(Extracted data entries)
■ ■ ■ ■ ■
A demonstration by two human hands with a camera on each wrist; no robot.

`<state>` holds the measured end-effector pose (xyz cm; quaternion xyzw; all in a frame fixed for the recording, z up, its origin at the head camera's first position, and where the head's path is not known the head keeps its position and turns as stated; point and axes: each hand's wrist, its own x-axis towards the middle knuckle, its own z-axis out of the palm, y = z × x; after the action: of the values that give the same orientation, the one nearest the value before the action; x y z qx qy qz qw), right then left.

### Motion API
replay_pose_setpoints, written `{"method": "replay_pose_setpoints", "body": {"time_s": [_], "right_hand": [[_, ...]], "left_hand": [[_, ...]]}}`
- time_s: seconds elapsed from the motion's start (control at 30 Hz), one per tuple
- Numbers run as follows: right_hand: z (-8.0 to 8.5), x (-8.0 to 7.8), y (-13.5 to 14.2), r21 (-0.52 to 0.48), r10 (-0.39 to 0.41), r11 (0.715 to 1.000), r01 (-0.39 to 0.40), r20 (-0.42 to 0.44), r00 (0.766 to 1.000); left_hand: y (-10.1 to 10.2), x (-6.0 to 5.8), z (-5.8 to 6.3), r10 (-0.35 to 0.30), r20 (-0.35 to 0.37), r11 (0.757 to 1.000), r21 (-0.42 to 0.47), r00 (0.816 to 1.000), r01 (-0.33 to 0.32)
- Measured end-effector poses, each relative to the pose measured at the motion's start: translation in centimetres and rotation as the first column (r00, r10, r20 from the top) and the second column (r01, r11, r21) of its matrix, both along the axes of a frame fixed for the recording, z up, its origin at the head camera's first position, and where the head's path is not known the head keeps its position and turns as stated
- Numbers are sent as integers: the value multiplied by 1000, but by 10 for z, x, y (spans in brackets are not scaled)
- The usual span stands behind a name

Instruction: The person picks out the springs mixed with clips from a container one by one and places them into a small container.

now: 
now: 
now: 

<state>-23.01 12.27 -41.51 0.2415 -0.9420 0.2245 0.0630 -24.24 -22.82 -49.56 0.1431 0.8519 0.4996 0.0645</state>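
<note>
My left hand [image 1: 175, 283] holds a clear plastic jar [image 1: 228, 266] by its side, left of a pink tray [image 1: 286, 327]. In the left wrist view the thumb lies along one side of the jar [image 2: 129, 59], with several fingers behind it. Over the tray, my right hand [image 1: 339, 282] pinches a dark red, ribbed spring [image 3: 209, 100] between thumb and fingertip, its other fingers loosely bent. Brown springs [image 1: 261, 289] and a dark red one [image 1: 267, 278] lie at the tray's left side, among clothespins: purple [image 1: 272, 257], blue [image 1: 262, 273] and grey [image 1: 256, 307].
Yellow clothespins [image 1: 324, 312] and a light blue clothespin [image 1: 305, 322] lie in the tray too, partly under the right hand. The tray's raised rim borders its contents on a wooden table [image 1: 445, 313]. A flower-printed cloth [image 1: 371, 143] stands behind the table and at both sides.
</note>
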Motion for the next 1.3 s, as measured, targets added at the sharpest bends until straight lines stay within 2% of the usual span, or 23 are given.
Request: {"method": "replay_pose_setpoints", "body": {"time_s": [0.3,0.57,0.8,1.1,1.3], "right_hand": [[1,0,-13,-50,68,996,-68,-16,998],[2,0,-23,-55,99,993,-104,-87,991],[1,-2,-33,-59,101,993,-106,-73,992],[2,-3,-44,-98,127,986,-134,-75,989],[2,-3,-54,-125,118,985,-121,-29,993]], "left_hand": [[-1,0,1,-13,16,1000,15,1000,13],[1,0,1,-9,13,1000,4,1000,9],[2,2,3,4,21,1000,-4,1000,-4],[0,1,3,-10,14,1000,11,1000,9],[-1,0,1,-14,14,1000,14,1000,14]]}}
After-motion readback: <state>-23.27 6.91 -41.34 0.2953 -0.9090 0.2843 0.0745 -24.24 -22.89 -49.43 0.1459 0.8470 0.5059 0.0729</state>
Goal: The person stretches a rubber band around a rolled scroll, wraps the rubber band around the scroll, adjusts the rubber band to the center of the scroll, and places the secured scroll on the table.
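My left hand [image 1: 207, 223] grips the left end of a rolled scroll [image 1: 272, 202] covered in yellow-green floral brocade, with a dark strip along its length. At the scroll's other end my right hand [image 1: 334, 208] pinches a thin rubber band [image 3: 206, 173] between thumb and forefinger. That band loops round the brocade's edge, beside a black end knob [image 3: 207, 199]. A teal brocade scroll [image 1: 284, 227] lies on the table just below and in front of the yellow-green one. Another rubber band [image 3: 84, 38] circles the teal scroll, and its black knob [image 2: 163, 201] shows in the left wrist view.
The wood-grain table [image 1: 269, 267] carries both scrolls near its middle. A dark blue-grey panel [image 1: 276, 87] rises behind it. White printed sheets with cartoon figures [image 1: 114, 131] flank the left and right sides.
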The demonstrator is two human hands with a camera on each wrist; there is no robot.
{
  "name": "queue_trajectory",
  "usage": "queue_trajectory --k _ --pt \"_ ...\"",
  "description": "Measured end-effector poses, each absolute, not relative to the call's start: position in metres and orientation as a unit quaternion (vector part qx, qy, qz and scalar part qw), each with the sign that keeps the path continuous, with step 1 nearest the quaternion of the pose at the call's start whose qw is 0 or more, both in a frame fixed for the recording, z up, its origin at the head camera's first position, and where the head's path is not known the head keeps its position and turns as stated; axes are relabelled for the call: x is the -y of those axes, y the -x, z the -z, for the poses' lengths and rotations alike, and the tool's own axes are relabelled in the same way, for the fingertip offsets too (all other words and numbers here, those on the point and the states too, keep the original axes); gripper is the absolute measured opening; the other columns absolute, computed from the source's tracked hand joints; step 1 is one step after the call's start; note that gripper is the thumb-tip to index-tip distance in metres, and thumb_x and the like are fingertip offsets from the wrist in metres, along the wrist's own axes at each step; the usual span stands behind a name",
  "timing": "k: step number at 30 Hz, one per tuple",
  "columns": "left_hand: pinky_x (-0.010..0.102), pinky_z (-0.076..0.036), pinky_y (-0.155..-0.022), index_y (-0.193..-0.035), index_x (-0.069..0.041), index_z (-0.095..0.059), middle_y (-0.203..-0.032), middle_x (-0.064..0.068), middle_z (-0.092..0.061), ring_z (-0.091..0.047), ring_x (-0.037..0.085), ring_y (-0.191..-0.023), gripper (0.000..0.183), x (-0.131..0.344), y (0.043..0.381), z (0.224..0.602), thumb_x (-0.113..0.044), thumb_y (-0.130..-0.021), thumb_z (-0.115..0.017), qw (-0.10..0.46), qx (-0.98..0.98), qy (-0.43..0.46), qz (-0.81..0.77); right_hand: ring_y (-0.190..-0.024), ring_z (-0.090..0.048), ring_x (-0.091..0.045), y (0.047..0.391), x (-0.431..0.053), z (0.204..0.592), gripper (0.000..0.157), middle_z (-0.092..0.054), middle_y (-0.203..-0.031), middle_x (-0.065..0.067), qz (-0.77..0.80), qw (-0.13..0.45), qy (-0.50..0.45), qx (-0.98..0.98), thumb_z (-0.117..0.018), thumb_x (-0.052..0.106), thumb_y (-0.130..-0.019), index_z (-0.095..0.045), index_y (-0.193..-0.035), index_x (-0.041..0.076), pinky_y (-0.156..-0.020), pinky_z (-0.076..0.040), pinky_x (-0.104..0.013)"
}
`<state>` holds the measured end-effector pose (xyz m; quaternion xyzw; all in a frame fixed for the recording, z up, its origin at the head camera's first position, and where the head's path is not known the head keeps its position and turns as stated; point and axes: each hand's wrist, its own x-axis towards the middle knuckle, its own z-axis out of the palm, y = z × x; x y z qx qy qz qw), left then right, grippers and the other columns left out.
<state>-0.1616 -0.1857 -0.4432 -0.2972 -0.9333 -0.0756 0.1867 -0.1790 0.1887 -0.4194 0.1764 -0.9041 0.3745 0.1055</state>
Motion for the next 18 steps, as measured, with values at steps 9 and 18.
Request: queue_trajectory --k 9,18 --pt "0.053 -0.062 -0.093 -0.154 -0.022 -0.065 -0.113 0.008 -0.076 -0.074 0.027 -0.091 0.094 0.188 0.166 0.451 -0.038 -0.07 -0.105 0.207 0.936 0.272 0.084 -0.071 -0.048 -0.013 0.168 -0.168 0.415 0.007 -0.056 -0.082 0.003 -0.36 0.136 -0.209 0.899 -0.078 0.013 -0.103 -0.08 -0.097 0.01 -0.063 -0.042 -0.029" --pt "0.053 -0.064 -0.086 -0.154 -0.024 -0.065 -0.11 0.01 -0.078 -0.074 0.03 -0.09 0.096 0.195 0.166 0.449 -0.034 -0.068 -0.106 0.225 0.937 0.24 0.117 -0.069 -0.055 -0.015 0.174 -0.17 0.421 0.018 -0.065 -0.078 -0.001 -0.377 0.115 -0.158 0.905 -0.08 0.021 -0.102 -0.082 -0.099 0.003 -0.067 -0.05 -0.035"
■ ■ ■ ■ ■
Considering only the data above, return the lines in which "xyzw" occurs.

`<state>` holds the measured end-effector pose (xyz cm; quaternion xyzw; all in a frame fixed for the recording, z up, its origin at the head camera's first position, and where the head's path is not known the head keeps its position and turns as stated; point and axes: each hand's wrist, its own x-axis towards the middle knuckle, its own z-axis out of the palm, y = z × x; after the action: of the values that give the same orientation, the one nearest the value before the action; x y z qx qy qz qw), right then left.
`<state>` holds the measured end-effector pose (xyz m; quaternion xyzw; all in a frame fixed for the recording, z up, its origin at the head camera's first position, and where the head's path is not known the head keeps its position and turns as stated; point and axes: each hand's wrist, its own x-axis towards the middle knuckle, its own z-axis out of the palm, y = z × x; x y z qx qy qz qw), left then right, grippers and the other columns left out.

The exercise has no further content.